A Schneider Electric apoia a iniciativa do Brasil de descarbonização industrial na COP30.
• Uma nova pesquisa da Schneider Electric e do Ministério da Indústria do Brasil delineia caminhos para reduzir as emissões industriais em até 60% até 2050, em um cenário bastante ambicioso.
• A empresa prevê a criação de até 760,000 empregos em bioenergia até 2030, o que exige a requalificação de 450,000 profissionais em automação, eletrificação e rastreabilidade de carbono.
• A presidência brasileira da COP30 posiciona o país como um caso de teste para demonstrar como as economias emergentes podem alinhar política industrial, governança climática e crescimento econômico.
A descarbonização encontra a ambição industrial
Com a atenção global voltada para a COP30, a Schneider Electric coloca a descarbonização industrial no centro da narrativa climática do Brasil.

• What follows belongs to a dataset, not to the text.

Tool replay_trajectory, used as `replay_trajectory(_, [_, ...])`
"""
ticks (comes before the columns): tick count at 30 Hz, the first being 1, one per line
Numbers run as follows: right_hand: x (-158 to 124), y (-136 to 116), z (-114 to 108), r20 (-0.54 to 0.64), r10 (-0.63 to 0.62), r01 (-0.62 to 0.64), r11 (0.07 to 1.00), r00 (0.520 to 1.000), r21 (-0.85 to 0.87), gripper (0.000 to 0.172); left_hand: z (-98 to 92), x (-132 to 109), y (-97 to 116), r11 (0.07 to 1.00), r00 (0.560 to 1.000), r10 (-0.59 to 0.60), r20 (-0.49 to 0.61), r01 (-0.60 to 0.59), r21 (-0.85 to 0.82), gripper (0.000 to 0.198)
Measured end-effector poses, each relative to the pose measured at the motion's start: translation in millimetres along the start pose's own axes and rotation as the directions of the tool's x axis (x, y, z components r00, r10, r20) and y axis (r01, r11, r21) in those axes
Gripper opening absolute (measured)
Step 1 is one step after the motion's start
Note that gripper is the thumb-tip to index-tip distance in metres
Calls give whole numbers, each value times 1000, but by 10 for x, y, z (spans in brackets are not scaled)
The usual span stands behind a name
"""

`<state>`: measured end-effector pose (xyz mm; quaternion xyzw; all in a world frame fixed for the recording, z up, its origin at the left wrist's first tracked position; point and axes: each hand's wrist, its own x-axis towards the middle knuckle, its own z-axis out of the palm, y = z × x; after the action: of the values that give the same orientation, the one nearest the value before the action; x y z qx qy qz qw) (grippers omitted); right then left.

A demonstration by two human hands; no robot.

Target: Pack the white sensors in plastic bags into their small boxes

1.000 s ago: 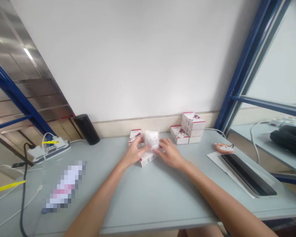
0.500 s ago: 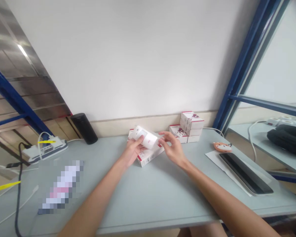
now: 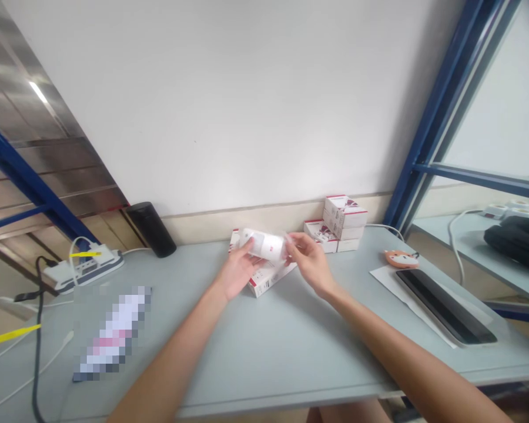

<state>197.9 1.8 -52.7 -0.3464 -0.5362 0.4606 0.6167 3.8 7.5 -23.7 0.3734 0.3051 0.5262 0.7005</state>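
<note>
A white motion sensor (image 3: 271, 247) with a greyish window and a small red mark lies tilted in my left hand (image 3: 235, 273), thumb on top and fingers beneath. Clear plastic film (image 3: 290, 242) seems to wrap its right end. There, my right hand (image 3: 311, 261) pinches the film between thumb and fingers; the fingertips are partly blurred. Below both hands, a flat white and red box (image 3: 268, 281) rests on the grey table, its upper part hidden by the sensor and my left hand.
Several white and red boxes (image 3: 346, 217) are stacked against the wall at the back right. A black cylinder (image 3: 152, 229) and a power strip (image 3: 88, 267) stand on the left. On the right are a phone (image 3: 445, 305), a paper sheet (image 3: 388, 282) and an orange-white object (image 3: 401, 258).
The sensor has turned to lie more level, and its right end is now closer to my right hand. My right fingers have closed in on the film there.
</note>
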Motion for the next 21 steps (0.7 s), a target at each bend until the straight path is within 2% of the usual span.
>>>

A empresa francesa de energia e automação, em conjunto com o Ministério do Desenvolvimento, Indústria, Comércio e Serviços do Brasil, divulgou uma nova pesquisa que delineia dois futuros industriais potenciais até 2050. Um dos cenários prevê que o Brasil reduzirá as emissões industriais em mais da metade por meio de rápida eletrificação, eficiência e digitalização — mantendo, ao mesmo tempo, o crescimento econômico.
No cenário mais ambicioso, a participação da eletricidade no consumo final de energia aumentaria de 18% atualmente para quase 60% até meados do século, enquanto o uso de combustíveis fósseis cairia para apenas 16%. Indústrias como a siderúrgica, a cimenteira e a química integrariam tecnologias de baixo carbono e automação para aumentar a produção mesmo com a redução das emissões. Para empresas e investidores, o relatório reformula a descarbonização, apresentando-a não como um custo de conformidade, mas como um fator de competitividade dentro da política industrial brasileira em constante evolução.
Governança, políticas e infraestrutura
A análise destaca que as vantagens naturais do Brasil — sua matriz energética diversificada, recursos renováveis e potencial em hidrogênio verde — são necessárias, mas não suficientes. A capacidade do país de ampliar a eletrificação, expandir a infraestrutura de redes elétricas e investir em automação digital determinará se ele conseguirá aproveitar os benefícios de uma transição industrial verde.
Governança e alinhamento regulatório emergem como temas centrais. Sem investimentos decisivos em infraestrutura e coordenação de políticas, o cenário alternativo mostra as emissões estagnadas em torno dos níveis atuais, atrasando tanto os benefícios climáticos quanto os econômicos. Para os formuladores de políticas, o relatório reforça que a transformação industrial deve ser tratada como uma estratégia nacional, integrando inovação, competitividade e responsabilidade ambiental.
Construindo uma força de trabalho preparada para o futuro
Além da tecnologia, o novo estudo da Schneider Electric, em parceria com a consultoria Systemiq, destaca a dimensão humana da transição. Ele projeta a criação de até 760,000 mil novos empregos no setor de bioenergia do Brasil até 2030, impulsionados pela necessidade de requalificação de cerca de 450,000 mil profissionais nas áreas de automação, eletrificação e gestão de carbono.
O relatório propõe um plano de ação em três fases — treinamento técnico, integração de dados do mercado de trabalho entre empresas e governo e reforma do sistema educacional — para garantir que os trabalhadores estejam preparados para uma economia digital e de baixo carbono. Para os executivos corporativos, a implicação é clara: o desenvolvimento da força de trabalho não é mais periférico à estratégia de sustentabilidade, mas sim parte integrante da resiliência operacional.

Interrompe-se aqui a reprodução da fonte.